## TASK PROMPT
Could you copy each line of the listing that holds "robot"?

## GIVEN DATA
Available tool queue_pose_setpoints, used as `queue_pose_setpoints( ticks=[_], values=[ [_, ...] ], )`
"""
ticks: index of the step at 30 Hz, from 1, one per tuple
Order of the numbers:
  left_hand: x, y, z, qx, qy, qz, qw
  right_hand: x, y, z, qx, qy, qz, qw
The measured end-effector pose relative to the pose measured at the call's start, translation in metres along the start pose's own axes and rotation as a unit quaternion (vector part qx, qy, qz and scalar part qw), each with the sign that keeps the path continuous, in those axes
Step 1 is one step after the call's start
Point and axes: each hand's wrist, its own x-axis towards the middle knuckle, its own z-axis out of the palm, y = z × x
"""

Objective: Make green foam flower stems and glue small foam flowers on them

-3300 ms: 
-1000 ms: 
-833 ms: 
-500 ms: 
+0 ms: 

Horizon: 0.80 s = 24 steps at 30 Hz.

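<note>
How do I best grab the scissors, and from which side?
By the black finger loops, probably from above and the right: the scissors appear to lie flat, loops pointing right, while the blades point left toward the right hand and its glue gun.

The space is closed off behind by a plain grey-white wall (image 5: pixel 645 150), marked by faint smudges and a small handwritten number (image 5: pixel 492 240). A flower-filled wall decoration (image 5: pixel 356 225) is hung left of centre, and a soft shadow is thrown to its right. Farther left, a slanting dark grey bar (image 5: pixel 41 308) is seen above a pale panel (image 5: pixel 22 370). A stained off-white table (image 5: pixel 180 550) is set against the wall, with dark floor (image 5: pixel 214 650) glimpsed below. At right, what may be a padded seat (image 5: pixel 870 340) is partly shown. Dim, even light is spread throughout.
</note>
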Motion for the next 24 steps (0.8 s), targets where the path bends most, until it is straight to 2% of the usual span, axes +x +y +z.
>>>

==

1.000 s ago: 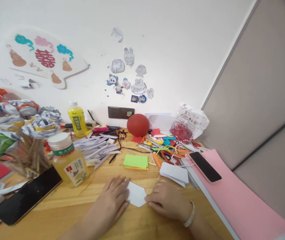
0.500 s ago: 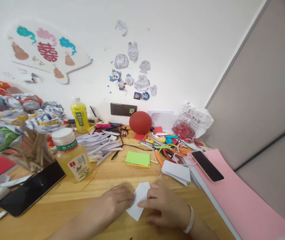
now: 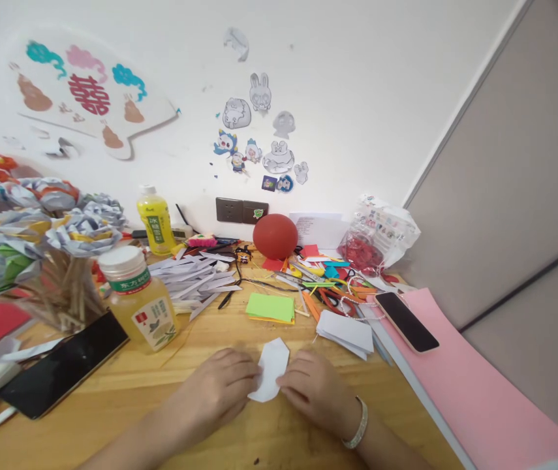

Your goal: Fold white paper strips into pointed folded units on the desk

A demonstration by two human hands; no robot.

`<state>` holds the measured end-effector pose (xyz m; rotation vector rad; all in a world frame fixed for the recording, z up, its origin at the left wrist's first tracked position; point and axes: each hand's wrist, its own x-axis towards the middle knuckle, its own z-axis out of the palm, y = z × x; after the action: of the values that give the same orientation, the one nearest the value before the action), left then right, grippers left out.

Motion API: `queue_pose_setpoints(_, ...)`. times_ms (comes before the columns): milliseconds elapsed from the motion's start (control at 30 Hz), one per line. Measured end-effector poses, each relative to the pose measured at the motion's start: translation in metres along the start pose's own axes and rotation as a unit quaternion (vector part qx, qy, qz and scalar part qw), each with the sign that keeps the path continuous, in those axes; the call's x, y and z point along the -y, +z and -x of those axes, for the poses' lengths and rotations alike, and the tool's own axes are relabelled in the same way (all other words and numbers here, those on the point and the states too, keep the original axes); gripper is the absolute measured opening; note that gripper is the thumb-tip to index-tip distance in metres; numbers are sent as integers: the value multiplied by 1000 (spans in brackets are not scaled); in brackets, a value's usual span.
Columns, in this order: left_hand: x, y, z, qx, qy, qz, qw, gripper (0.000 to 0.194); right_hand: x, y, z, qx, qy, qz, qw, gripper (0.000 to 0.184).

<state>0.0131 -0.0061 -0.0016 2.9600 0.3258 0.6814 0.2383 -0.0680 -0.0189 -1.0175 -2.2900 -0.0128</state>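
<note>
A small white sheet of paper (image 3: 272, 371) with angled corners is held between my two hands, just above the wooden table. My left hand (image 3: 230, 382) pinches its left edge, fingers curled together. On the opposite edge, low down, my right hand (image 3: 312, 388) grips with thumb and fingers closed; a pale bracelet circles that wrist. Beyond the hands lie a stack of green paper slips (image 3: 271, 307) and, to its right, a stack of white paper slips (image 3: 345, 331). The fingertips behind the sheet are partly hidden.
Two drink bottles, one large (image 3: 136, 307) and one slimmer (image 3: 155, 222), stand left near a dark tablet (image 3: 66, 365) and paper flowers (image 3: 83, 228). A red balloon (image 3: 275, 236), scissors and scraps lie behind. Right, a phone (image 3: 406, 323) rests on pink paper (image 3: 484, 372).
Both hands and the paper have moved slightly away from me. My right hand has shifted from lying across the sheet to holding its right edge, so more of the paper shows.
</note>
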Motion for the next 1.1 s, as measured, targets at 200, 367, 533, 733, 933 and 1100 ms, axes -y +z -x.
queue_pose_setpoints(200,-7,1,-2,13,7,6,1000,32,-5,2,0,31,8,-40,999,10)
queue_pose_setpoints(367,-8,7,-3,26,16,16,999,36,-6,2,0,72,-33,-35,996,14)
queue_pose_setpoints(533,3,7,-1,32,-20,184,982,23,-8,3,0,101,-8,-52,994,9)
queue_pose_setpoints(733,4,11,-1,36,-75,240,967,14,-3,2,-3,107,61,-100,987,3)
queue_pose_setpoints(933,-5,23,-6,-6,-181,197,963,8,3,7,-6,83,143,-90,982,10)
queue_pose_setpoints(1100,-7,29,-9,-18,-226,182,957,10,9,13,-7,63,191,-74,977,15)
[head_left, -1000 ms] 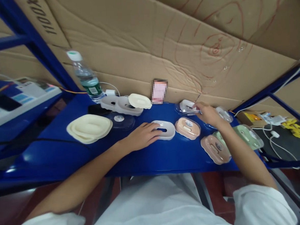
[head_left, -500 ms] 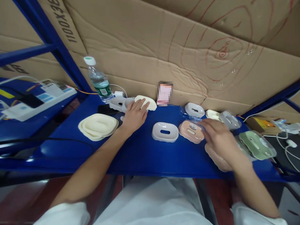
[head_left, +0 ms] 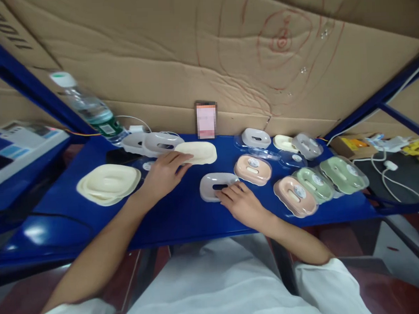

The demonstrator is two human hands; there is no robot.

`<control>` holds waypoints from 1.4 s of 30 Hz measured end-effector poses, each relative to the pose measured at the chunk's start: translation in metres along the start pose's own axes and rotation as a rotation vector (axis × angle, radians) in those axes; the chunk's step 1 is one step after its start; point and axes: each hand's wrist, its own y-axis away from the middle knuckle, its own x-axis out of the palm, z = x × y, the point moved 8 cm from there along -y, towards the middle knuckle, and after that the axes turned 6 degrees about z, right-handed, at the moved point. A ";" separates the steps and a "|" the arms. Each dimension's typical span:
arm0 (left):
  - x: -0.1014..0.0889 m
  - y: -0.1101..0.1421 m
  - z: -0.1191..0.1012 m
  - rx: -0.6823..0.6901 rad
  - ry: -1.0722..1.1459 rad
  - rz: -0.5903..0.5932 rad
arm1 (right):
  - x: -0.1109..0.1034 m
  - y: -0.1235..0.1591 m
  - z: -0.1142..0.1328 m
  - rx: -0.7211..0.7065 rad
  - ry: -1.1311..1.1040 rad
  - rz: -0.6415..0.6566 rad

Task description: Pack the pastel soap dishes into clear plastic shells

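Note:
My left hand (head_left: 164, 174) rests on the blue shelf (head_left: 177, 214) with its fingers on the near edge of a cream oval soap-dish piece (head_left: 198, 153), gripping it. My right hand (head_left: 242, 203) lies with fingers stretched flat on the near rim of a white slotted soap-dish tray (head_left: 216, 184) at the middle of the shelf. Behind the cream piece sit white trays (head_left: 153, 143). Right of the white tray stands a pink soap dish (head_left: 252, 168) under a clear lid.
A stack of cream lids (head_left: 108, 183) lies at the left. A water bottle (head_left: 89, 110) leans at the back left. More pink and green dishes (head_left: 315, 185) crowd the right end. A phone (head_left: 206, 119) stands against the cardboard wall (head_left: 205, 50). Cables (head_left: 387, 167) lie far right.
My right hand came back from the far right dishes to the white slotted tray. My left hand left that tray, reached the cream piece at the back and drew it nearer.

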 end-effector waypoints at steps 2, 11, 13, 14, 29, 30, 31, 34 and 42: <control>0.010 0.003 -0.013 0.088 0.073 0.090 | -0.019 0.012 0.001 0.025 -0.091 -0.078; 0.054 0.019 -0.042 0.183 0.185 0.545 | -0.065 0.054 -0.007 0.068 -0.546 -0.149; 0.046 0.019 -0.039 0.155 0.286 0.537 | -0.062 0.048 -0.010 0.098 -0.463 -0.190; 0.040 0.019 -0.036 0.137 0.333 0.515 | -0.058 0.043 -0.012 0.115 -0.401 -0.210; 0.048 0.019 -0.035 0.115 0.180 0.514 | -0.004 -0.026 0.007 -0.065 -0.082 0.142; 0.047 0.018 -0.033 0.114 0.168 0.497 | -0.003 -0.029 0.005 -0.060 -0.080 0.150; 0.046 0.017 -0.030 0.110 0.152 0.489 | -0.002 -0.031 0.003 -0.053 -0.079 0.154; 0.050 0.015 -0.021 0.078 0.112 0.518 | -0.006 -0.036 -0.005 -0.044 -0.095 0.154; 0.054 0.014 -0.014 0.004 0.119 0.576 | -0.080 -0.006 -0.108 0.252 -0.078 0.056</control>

## OUTPUT BELOW
A demonstration by two human hands; no robot.
The demonstrator is two human hands; there is no robot.

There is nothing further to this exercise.